# Task description
Go through the records and count the lines where the string "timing" occurs. Reply with the number only.
Start of Block
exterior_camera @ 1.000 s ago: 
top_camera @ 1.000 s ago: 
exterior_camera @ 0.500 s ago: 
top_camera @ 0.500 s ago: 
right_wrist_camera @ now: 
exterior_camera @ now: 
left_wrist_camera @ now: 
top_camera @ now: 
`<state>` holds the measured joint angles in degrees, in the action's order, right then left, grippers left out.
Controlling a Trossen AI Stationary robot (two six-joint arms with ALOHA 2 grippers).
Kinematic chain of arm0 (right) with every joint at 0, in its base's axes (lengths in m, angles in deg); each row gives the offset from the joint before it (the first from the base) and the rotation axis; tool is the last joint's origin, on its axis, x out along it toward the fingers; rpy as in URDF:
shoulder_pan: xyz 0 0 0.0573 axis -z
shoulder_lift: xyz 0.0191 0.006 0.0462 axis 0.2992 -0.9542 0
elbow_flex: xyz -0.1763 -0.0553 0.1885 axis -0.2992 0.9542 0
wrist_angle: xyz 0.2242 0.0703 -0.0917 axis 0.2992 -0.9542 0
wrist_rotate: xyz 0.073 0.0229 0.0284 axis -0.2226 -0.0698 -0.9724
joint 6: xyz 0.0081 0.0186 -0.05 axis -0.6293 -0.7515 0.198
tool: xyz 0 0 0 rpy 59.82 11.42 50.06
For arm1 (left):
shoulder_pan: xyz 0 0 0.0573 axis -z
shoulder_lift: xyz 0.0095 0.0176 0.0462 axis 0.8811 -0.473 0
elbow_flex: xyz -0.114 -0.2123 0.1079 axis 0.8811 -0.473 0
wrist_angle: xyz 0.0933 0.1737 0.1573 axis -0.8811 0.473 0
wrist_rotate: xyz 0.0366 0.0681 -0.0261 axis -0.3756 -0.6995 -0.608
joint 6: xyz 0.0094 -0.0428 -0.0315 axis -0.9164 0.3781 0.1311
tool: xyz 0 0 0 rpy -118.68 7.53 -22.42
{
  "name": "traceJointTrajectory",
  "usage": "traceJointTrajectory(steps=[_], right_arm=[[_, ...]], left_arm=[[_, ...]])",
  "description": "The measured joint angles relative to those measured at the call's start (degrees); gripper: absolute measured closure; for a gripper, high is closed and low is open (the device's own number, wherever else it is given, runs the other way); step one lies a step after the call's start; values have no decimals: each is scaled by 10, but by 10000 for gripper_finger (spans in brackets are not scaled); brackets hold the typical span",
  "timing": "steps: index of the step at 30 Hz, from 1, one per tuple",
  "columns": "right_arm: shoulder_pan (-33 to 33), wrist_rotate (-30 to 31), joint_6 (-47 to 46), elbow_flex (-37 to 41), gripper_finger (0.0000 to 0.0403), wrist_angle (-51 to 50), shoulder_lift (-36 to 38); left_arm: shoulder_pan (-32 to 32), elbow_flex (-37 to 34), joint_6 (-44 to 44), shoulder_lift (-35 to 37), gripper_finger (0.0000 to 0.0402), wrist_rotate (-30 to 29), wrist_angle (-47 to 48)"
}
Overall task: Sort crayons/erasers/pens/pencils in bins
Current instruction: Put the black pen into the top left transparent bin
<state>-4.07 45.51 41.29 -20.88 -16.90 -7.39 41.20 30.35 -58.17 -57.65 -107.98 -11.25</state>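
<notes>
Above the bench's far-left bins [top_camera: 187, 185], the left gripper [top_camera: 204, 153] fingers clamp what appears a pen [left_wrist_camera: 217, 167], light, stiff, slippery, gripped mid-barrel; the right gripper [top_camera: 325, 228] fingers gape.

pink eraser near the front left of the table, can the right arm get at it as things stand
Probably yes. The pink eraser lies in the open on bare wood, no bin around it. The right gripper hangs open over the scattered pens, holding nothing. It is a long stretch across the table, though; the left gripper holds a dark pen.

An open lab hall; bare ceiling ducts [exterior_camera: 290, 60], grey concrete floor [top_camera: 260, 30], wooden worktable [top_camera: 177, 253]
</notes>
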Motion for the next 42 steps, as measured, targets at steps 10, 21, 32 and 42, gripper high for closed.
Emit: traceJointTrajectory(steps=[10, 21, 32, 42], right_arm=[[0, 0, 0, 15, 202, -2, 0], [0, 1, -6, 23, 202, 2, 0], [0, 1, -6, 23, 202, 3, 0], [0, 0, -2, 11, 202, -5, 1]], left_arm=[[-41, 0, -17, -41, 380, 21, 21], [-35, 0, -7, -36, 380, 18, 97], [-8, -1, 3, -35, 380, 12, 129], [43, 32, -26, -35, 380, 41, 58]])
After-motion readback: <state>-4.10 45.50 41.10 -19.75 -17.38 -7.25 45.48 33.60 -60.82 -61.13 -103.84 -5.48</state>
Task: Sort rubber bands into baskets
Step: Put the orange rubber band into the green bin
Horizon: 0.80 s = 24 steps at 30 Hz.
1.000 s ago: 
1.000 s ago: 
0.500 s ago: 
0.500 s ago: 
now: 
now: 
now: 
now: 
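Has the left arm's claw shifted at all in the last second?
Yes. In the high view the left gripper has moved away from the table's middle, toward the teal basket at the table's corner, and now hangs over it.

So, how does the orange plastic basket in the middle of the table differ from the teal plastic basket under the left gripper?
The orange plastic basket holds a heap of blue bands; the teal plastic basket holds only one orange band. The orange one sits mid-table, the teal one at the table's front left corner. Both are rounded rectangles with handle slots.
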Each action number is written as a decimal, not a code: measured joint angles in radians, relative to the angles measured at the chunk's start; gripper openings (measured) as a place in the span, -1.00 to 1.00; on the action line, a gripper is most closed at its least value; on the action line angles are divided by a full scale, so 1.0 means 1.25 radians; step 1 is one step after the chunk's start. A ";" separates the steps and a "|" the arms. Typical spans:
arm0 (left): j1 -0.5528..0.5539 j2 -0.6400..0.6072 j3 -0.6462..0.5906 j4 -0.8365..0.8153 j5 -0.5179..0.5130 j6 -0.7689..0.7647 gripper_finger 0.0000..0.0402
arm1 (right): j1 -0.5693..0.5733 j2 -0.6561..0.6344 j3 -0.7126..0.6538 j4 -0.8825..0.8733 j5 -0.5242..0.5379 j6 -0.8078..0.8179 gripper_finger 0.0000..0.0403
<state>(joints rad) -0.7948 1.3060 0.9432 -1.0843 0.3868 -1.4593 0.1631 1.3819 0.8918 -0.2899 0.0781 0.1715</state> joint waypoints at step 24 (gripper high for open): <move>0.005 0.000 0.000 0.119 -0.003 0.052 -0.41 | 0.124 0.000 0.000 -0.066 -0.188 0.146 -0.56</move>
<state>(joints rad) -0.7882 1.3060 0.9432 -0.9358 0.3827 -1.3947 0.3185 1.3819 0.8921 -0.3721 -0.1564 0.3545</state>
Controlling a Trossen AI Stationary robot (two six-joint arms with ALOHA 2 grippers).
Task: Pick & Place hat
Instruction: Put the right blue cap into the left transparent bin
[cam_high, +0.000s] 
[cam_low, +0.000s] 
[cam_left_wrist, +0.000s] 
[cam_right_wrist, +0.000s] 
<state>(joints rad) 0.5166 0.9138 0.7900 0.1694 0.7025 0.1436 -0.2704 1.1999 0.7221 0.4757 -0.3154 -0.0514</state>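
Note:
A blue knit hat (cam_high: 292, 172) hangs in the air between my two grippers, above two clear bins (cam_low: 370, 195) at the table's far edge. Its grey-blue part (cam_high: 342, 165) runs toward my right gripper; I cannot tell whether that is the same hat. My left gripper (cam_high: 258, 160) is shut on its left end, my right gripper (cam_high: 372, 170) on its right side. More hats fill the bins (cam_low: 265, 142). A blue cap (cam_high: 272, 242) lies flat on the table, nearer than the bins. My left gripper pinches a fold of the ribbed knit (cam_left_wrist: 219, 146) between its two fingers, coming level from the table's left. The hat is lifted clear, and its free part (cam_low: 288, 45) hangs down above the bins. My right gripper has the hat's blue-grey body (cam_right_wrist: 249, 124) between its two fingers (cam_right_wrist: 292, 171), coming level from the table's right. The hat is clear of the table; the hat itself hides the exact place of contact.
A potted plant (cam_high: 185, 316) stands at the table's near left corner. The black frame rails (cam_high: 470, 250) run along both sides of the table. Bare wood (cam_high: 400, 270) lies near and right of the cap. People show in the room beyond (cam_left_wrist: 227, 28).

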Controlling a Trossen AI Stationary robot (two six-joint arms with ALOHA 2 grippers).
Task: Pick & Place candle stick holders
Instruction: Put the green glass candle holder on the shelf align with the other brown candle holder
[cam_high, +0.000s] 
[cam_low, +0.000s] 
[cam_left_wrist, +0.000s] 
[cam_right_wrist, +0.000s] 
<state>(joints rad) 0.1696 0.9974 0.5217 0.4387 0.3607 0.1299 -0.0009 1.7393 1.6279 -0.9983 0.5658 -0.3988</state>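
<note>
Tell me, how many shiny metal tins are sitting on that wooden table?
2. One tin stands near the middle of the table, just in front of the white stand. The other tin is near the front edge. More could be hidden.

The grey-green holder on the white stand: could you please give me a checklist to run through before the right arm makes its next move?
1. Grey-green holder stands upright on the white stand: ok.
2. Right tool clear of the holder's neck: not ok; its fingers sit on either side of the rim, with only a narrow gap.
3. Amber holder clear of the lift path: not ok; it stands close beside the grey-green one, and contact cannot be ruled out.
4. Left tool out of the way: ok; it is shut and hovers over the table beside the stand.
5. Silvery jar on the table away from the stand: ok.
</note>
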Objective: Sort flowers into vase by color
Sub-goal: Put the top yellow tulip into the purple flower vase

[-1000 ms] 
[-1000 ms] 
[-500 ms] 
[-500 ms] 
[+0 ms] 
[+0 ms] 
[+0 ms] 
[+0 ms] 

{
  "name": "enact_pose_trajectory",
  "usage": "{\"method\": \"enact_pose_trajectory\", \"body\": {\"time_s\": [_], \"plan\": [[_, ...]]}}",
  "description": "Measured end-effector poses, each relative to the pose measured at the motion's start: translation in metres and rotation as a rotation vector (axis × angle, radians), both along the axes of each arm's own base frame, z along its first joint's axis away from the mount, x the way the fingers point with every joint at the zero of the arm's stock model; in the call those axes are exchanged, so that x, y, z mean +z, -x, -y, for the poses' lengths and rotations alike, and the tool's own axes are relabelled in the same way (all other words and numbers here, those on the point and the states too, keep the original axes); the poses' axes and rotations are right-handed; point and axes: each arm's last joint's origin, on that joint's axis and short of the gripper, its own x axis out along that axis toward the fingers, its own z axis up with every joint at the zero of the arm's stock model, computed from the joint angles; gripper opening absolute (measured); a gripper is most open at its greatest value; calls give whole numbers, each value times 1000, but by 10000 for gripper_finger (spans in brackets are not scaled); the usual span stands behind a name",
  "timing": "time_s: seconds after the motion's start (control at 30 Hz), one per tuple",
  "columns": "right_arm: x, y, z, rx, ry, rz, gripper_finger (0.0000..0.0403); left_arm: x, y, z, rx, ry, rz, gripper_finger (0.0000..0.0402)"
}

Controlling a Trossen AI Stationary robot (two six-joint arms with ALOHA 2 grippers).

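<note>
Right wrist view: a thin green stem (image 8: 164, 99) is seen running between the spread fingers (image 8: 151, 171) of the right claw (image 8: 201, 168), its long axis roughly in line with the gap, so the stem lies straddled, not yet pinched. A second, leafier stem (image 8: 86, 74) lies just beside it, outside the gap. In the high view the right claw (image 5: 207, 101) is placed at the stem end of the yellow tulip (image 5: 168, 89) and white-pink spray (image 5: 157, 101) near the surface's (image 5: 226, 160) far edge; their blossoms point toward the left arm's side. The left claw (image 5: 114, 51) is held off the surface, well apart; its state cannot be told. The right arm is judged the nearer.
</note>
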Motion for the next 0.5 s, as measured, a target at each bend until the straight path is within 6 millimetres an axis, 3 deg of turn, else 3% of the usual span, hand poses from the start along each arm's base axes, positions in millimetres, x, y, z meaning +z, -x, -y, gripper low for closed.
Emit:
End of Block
# Problem solution
2